THE Centre for Heritage at Oatlands is delighted with the results of its 5x5x5 project in Brighton municipality and is looking forward to rolling out two more modules in the municipality in the first part of this year.
The 5x5x5 project, (five regions and five skills streams) is a three-year funded program aimed at ensuring young people are learning important skills in heritage restoration and repair. It is being conducted with five Tasmanian councils that have important community heritage assets located in areas of higher than average youth unemployment.
The first project was in the Brighton municipality with the repair and refurbishment of the Brighton Army Hospital.
The Hospital was built in 1943 and is the only remaining building on the site of what was the former major army training facility in Tasmania.
Project Manager Brad Williams said he was delighted with the way the inaugural project modules were rolled out in the municipality.
“We had 12 participants go through those two modules, some of whom had 100 per cent attendance which showed their genuine interest in the project,” Brad said.
“We were of a fairly open mind when we started as to what we could achieve, but what has been done at Brighton has met, if not exceeded, our expectations.
“We have rolled out around 2000 hours of work on the former Brighton Army Camp Hospital and aside from teaching the participants a range of heritage and trade skills, we have prepared two large rooms in that building for an adaptive reuse in a very cost effective way for Council.
Brad said it had been a pleasure to work with the participants, with a couple of notable stand out trainees:
Jerrod Roach, 20, of Bridgewater. Jerrod completed two project modules at Brighton, a total of 42 days, with 100 per cent attendance.
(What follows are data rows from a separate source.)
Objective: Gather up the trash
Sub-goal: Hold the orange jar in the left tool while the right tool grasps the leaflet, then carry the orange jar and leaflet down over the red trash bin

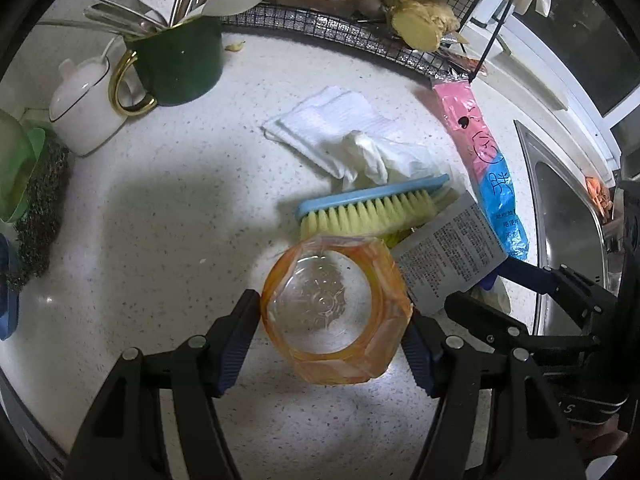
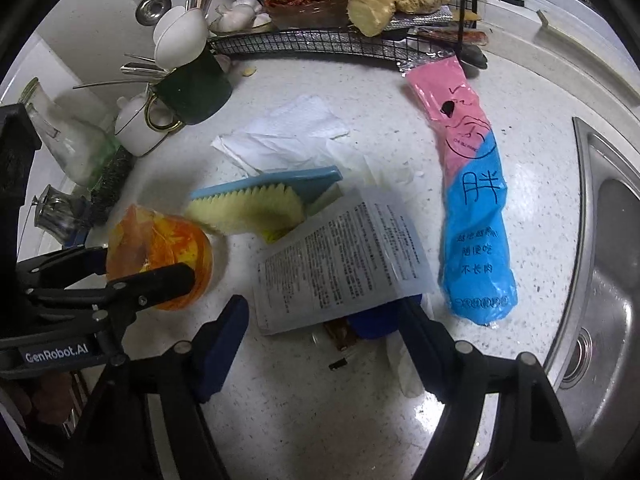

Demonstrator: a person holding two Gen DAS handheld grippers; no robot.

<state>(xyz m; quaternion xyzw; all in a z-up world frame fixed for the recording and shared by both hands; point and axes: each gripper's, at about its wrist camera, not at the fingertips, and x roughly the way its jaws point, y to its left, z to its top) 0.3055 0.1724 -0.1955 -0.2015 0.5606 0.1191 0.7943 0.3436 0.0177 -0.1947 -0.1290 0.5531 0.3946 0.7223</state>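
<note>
My left gripper (image 1: 334,314) is shut on an orange see-through plastic bottle (image 1: 336,280), one pad on each side, held just above the speckled counter (image 1: 160,220). In the right wrist view the same bottle (image 2: 160,252) sits in that gripper (image 2: 132,270) at the left. My right gripper (image 2: 320,328) stands open over a white printed packet (image 2: 340,256); its right finger is at the packet's corner, its left finger apart from it. A blue item (image 2: 372,326) and a small brown wrapper (image 2: 340,336) lie under the packet's near edge. A pink-and-blue plastic bag (image 2: 472,208) lies to the right.
A blue brush (image 2: 256,196) with yellow bristles and crumpled white paper towel (image 2: 288,136) lie behind the packet. A green mug of utensils (image 1: 180,64), a white pot (image 1: 84,112) and a scourer (image 1: 40,208) stand left. A wire rack (image 2: 320,44) holds ginger. The sink's rim (image 2: 582,168) is right.
</note>
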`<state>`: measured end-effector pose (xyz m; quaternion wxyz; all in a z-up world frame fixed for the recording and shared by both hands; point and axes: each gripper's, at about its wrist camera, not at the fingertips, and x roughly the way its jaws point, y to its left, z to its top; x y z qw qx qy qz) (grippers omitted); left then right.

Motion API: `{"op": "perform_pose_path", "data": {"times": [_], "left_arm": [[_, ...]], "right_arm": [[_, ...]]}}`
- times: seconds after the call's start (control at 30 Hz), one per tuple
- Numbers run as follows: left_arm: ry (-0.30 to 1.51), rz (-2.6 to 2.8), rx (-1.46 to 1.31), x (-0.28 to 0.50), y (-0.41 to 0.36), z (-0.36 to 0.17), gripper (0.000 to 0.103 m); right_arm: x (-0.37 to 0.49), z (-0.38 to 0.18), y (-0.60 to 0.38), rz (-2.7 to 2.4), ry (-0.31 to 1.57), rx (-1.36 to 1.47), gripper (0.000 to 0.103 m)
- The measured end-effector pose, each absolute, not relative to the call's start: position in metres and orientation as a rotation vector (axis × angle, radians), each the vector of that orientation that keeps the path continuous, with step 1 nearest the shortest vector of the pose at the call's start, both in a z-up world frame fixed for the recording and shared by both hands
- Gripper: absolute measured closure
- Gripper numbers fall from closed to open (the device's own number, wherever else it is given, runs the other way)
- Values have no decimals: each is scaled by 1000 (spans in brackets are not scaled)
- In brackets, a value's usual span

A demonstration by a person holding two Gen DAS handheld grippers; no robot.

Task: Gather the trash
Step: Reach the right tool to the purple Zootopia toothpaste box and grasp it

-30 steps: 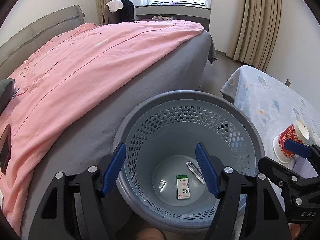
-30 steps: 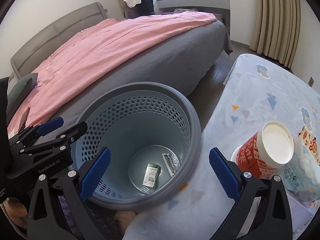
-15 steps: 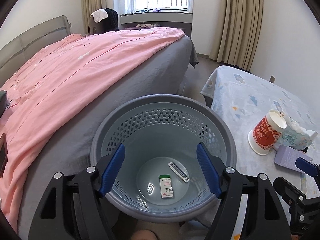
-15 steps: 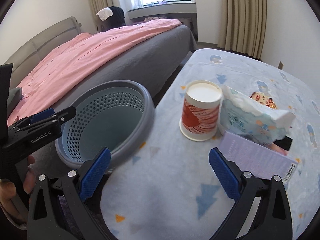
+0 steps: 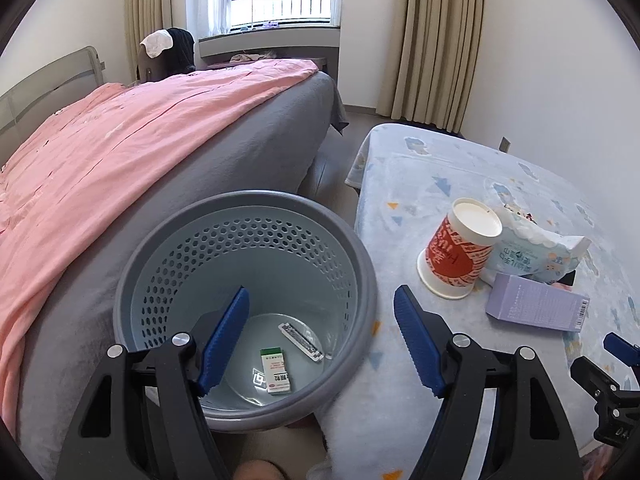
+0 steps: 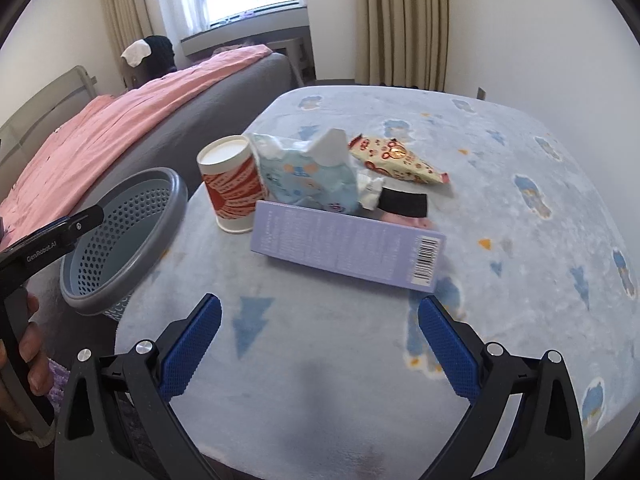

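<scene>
Here both grippers gape empty: the left gripper (image 5: 322, 342) above the bin (image 5: 362, 264), the right gripper (image 6: 318, 338) over the table (image 6: 520, 240), near the box (image 6: 344, 246) and cup (image 6: 232, 184).

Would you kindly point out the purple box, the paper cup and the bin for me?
purple box (image 6: 344, 246), right wrist view, middle of its long face
paper cup (image 6: 233, 190), right wrist view, red printed side
bin (image 5: 360, 264), left wrist view, grey rim

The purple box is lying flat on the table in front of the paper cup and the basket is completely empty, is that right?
Not quite. The basket isn't empty: the left wrist view shows a small carton and a strip on its bottom. The purple box does lie flat in front of the paper cup.
</scene>
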<state>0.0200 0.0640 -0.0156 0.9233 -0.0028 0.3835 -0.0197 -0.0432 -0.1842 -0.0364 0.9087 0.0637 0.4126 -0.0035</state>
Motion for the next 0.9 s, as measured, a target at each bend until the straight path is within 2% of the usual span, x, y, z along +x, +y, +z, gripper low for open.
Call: {"op": "perform_pose_path", "data": {"times": [0.37, 0.9], "left_arm": [[793, -101, 37, 23, 24, -19, 31], [816, -74, 53, 34, 23, -30, 31]], "right_arm": [[-31, -40, -230, -10, 870, 176, 6], [26, -62, -246, 163, 948, 210, 6]]}}
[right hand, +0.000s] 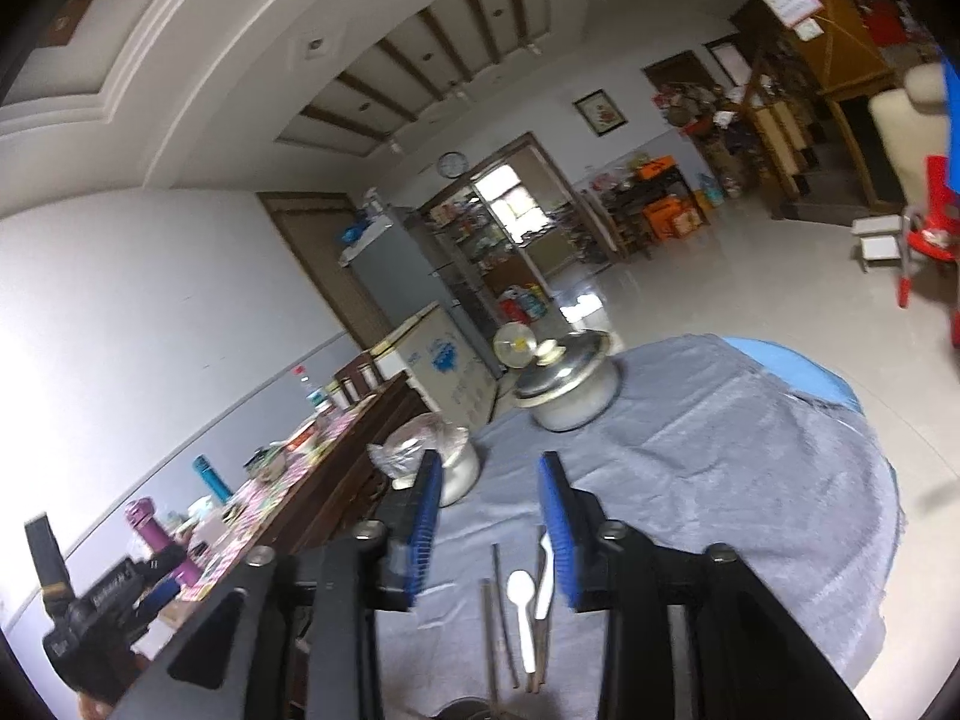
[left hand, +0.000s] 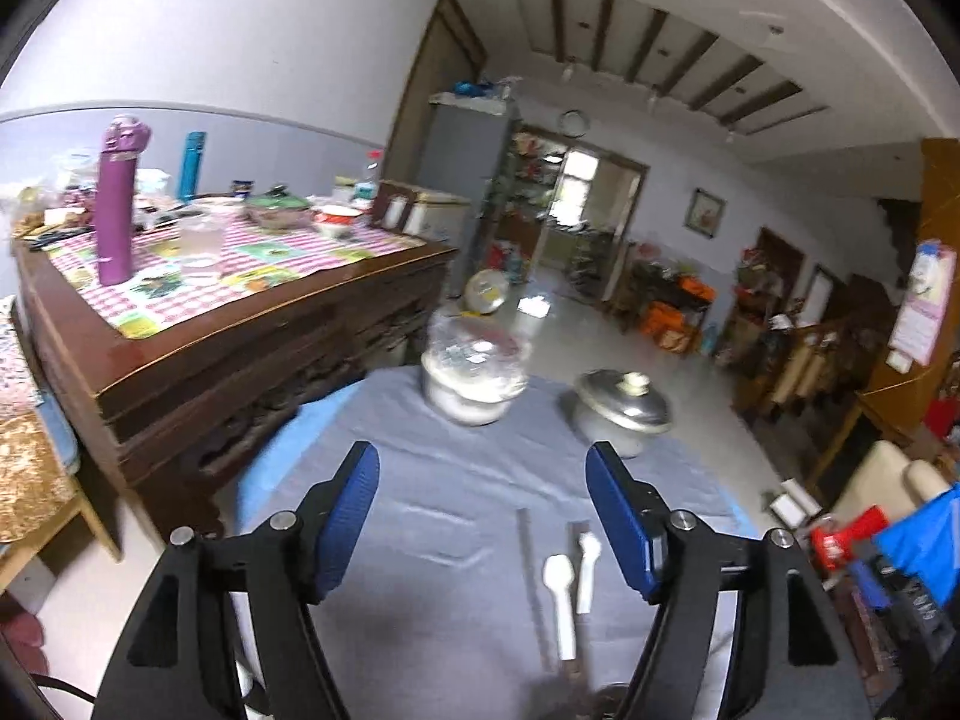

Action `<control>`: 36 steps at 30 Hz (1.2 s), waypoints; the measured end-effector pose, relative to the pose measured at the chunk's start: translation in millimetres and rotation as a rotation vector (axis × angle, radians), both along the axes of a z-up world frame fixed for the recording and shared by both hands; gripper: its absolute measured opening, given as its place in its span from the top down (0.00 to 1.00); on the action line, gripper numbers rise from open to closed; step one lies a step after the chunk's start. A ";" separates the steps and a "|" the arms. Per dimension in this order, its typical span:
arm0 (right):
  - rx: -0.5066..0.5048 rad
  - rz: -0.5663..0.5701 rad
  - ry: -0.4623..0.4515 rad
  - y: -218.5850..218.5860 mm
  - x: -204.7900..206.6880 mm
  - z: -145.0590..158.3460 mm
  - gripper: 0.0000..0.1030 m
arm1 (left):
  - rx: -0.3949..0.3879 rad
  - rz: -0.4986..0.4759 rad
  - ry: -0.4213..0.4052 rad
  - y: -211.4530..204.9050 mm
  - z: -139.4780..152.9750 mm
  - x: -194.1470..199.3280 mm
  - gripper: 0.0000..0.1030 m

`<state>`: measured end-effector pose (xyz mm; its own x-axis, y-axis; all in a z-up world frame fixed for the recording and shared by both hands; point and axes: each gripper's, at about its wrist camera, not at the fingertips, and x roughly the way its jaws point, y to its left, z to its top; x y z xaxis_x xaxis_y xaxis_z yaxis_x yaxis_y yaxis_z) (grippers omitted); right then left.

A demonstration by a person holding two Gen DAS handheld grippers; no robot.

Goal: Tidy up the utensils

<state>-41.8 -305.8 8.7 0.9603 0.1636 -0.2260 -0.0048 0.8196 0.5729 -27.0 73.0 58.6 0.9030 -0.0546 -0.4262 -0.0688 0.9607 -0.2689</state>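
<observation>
**Both grippers spread above thin, light utensils on the grey cloth**

The left gripper (left hand: 483, 516) stands wide apart, its blue ribbed pads clear of everything. The right gripper (right hand: 489, 525) is spread less far and also grips nothing.

Low in the left wrist frame, just inside the right-hand pad, lie two white plastic spoons (left hand: 561, 600) side by side, with thin grey metal chopsticks (left hand: 531, 576) to their left and darker sticks partly under them. The right wrist frame shows the same cluster at lower centre, between its fingers.

These pieces look light and stiff. The spoons are probably smooth and apt to slip or pivot; a pinch across the handle's mid-length should serve better than the bowl. The chopsticks lie flat on the grey cloth-covered round table (left hand: 420, 480), so they may roll; the soft cloth may bunch under the pads.

Beyond stand a plastic-wrapped white bowl (left hand: 474, 378) and a lidded steel pot (left hand: 621, 411).
</observation>
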 end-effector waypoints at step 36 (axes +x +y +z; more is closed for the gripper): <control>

“He has continued to do volunteer work in other areas with the Centre for Heritage and has recently been accepted into a Certificate II in Construction at the Bridgewater Trade Training Centre in preparation for a carpentry/building apprenticeship.
“Jerrod also presented on the project to a Work for the Dole forum at Wrest Point in May last year.
Shannon Miller, 19, of Brighton. Shannon completed two project modules at Brighton, a total of 42 days, with 100 per cent attendance.
“Shannon took a lead in supervision and teaching the other participants and showed a natural skill with many of the trades undertaken at Brighton. Shannon’s dedication to work was well demonstrated to his supervisors, and caught the eye of Brighton Council staff, and through Skilled Employment he has gained a casual position on Brighton Council’s Works crew.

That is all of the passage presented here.